Bogena uses long-term CRNP measurements at the Pinios Hydrological Observatory (PHO) in Greece to test different methods of converting neutron count rate into snow characteristics. These methods include linear regression methods based on thermal neutrons and hyperthermic neutrons, standard N0 calibration functions, and physics-based calibration methods. They found that the N0 calibration function and physics-based calibration worked best, while the relationship between thermal neutrons and super-thermal neutrons was the worst. They concluded that the CRNP-based SWE (Snow Water Equivalent) determination is a potential alternative to the established method based on point observations of snow depth. Nasta compared data from CRNP and SoilNet wireless on-site sensor networks at two stations in the Arento basin in Italy. They found that the difference in data between the two types of sensors is related to the effect of CRNP's vertical measurement footprint over time. Furthermore, they showed that CRNP cannot capture well the bimodality of the soil moisture index (SMI) derived from SoilNet data, and the comparison of the SMI between two different test sites can be explained by soil texture or topographic characteristics. Finally, the author also derived field-scale water retention functions from CRNP and Soil Net data for the analysis of hydrological processes.

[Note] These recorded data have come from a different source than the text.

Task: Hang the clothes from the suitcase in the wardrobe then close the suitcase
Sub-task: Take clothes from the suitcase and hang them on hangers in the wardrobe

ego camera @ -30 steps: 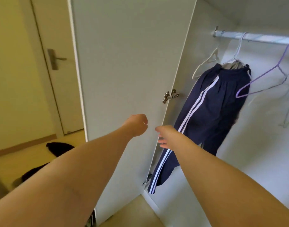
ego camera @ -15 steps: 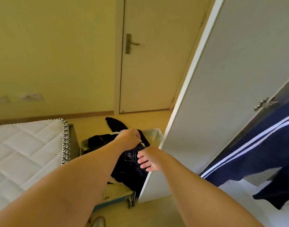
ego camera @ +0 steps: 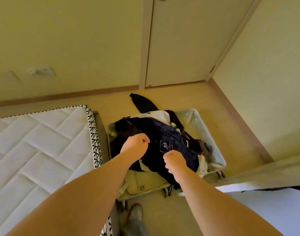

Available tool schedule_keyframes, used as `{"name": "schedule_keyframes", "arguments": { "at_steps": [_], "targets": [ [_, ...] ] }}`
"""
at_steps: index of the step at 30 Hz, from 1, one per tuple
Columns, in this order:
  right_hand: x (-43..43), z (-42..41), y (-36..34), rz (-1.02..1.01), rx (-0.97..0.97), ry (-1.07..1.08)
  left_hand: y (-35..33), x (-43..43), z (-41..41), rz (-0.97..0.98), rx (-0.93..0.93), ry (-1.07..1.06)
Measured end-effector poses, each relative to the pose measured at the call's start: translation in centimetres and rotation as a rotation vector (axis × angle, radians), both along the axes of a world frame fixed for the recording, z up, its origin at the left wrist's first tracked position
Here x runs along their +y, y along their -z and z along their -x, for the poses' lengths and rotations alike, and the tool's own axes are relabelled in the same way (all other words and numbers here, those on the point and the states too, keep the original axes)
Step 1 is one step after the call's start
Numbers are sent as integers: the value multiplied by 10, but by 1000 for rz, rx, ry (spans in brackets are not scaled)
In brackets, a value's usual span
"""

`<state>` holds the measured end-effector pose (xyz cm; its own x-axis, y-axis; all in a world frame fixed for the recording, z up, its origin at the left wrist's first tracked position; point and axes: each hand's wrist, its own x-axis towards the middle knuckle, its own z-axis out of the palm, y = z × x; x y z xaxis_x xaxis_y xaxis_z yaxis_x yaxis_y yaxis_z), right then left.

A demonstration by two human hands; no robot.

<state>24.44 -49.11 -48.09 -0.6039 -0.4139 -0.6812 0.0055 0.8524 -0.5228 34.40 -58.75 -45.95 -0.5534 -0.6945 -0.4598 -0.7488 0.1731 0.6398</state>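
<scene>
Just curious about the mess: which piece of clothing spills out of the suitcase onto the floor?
The black garment at the far end, trailing toward the door. The navy garment with the emblem and the white clothes lie piled inside the suitcase.
</scene>
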Motion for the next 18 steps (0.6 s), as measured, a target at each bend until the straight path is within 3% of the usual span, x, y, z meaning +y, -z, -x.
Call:
{"name": "schedule_keyframes", "arguments": {
  "at_steps": [4, 11, 18],
  "targets": [
    [-19, 9, 42, -92, 46, -7, 47, -24, 7, -71, 8, -82],
    [-44, 41, 149, -221, 51, -203, 161, -50, 38, -190, -61, -176],
    [-26, 97, 274, -384, -5, -151, 289, -42, 72, -329, -157, -219]
  ]
}}
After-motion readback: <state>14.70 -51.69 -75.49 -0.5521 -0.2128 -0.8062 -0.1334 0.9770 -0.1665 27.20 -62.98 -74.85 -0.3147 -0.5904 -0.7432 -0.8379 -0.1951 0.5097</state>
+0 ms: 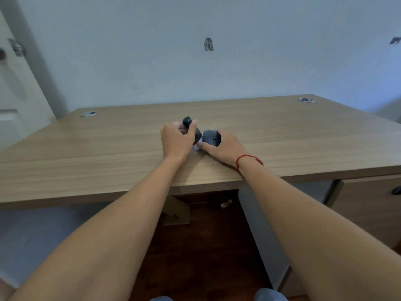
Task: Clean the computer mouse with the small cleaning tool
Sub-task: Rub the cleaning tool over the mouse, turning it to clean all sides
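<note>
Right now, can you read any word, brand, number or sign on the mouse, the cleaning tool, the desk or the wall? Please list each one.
None can be read.
Mouse: no legible brand or label; too small and partly covered by the right hand.
Cleaning tool in the left hand: no visible text.
Desk: bare wood grain.
Wall: no signs.

A wooden desk (pixel 108 153) with a pale grained top fills the middle of the scene. Two round metal cable grommets sit near its far edge, one at the far left (pixel 89 114) and one at the far right (pixel 306 100). Behind it rises a pale blue-grey wall (pixel 152 51) with a small rough hole (pixel 208 44) and another mark at the far right (pixel 395 40). A white door (pixel 15 88) stands at the left. Under the desk lie a dark wooden floor (pixel 206 257) and a cardboard piece (pixel 175 211).
</note>
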Tool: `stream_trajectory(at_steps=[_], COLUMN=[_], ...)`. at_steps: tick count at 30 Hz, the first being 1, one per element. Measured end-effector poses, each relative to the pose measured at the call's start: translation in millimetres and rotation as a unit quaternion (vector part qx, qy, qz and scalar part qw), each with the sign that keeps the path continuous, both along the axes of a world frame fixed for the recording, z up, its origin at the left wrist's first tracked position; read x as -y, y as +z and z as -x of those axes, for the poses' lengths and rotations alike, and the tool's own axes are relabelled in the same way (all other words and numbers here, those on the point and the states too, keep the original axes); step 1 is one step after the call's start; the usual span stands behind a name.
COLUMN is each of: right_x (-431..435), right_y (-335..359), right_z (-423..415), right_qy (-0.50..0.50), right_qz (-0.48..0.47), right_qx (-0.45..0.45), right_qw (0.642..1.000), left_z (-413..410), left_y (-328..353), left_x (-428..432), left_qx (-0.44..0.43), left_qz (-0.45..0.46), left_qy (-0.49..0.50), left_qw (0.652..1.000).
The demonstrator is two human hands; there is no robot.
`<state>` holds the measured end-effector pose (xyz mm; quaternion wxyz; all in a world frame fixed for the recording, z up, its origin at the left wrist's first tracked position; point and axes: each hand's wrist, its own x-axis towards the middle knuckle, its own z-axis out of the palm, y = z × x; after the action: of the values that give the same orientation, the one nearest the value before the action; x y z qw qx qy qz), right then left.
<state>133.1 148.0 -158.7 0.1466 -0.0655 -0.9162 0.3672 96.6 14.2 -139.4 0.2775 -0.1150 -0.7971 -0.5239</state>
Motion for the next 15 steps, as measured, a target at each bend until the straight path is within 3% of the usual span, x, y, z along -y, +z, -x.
stream_trajectory(at_steps=[7, 11, 15], right_x=[-4.9, -7.7, -6.1], right_y=[4.3, 5.9, 3.0], right_z=[-9.9, -9.3, -4.1], right_qy=[0.061, 0.074, 0.064], right_qz=[0.027, 0.051, 0.042], right_qx=[0.004, -0.006, -0.005], right_qw=[0.998, 0.996, 0.997], left_z=[5.6, 6.6, 7.3], left_y=[0.4, -0.1, -0.7], left_x=[-8.0, -5.7, -7.8], left_qx=[0.029, 0.072, 0.059], left_qz=[-0.038, -0.116, -0.060], left_qy=[0.008, -0.024, 0.000], left_qw=[0.999, 0.990, 0.996])
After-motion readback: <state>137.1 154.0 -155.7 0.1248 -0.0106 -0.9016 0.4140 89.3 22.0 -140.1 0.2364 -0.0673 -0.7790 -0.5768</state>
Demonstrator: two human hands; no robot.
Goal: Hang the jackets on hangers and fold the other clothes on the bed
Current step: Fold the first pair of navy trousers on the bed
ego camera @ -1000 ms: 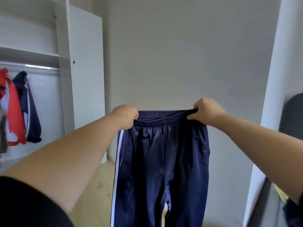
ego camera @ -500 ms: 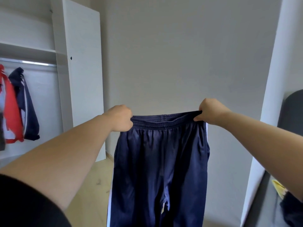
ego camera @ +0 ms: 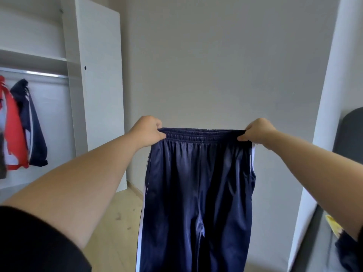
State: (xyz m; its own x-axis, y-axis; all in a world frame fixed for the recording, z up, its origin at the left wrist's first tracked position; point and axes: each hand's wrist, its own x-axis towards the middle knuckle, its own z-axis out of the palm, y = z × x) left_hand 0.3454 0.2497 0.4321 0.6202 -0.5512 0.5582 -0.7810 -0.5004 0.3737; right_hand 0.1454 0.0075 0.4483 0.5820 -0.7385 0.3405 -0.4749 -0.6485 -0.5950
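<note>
Navy track pants [ego camera: 196,193], one pair, are hanging full length in the centre of the frame, held up in the air by two hands. The left hand [ego camera: 148,130] is pinching the left end of the elastic waistband [ego camera: 202,134] with curled fingers, and the right hand [ego camera: 257,130] is pinching the right end, so the band is stretching taut between them. At the left edge, two jackets, one red [ego camera: 13,134] and one navy [ego camera: 33,134], are hanging under the wardrobe rail [ego camera: 33,73]. A dark scrap beside them may be a third garment, but it is too cropped to tell. At the lower right, one yellow item [ego camera: 333,226] and one dark garment [ego camera: 347,250] are lying on the grey bed [ego camera: 314,242].
</note>
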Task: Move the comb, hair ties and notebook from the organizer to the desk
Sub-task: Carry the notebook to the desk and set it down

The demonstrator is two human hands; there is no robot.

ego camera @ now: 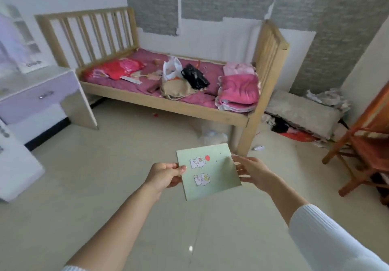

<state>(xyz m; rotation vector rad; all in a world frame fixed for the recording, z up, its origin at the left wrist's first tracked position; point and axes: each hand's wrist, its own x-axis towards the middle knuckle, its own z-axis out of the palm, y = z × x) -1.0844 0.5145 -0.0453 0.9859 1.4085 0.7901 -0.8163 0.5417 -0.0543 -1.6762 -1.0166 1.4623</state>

Weimar examined the key features of a neutron detector designed for CRNP applications. The author introduced a large-scale detector configuration by optimizing the thickness of the moderator and the size of the moderator housing space to increase the count rate. They also discussed the impact of non-neutron radiation and its impact on the overall signal quality. The new detection system achieves a much higher count rate than the usual system with a higher signal-to-noise ratio. Furthermore, lower relative statistical uncertainty leads to more accurate soil moisture measurements on a short time scale. González Sanchis compared the capacity of in situ soil sensors and CRNP to evaluate soil hydrodynamics as a key variable that reflects the effectiveness of forest management in semi-arid environments. For this reason, two test sites were established in Sierra Calderona, Spain, in regenerated Aleppo pine forests after a fire. They found that CRNP performed better in semi-arid conditions than in extreme drought conditions. Forest biomass and litter layers lead to an overestimation of soil moisture derived from CRNP. Both sensor systems can reproduce the transpiration of trees affected by soil moisture, environmental variables and thinning, while CRNP is affected by atmospheric forcing. Kohli proposes a new analytical method to estimate the response of neutrons to soil and air moisture. By comparing two MonteCarlo neutron transport simulations, URANOS and MCNP, their findings revealed a systematic deviation from the standard relationship between neutron count rate and soil moisture, especially in extremely dry conditions. The author also discussed the importance of detector-specific response functions, various modeling concepts, and atmospheric humidity. The new analytical relationship has been tested at two exemplary CRNP monitoring sites, and its performance is better than standard methods to date.

We believe that current advancements based on CRNP technology will improve the description of local-scale processes related to hydrological flow and changes in storage, which is important to reduce the large amount of uncertainty that still exists in the large-scale models used to predict soil hydrodynamics.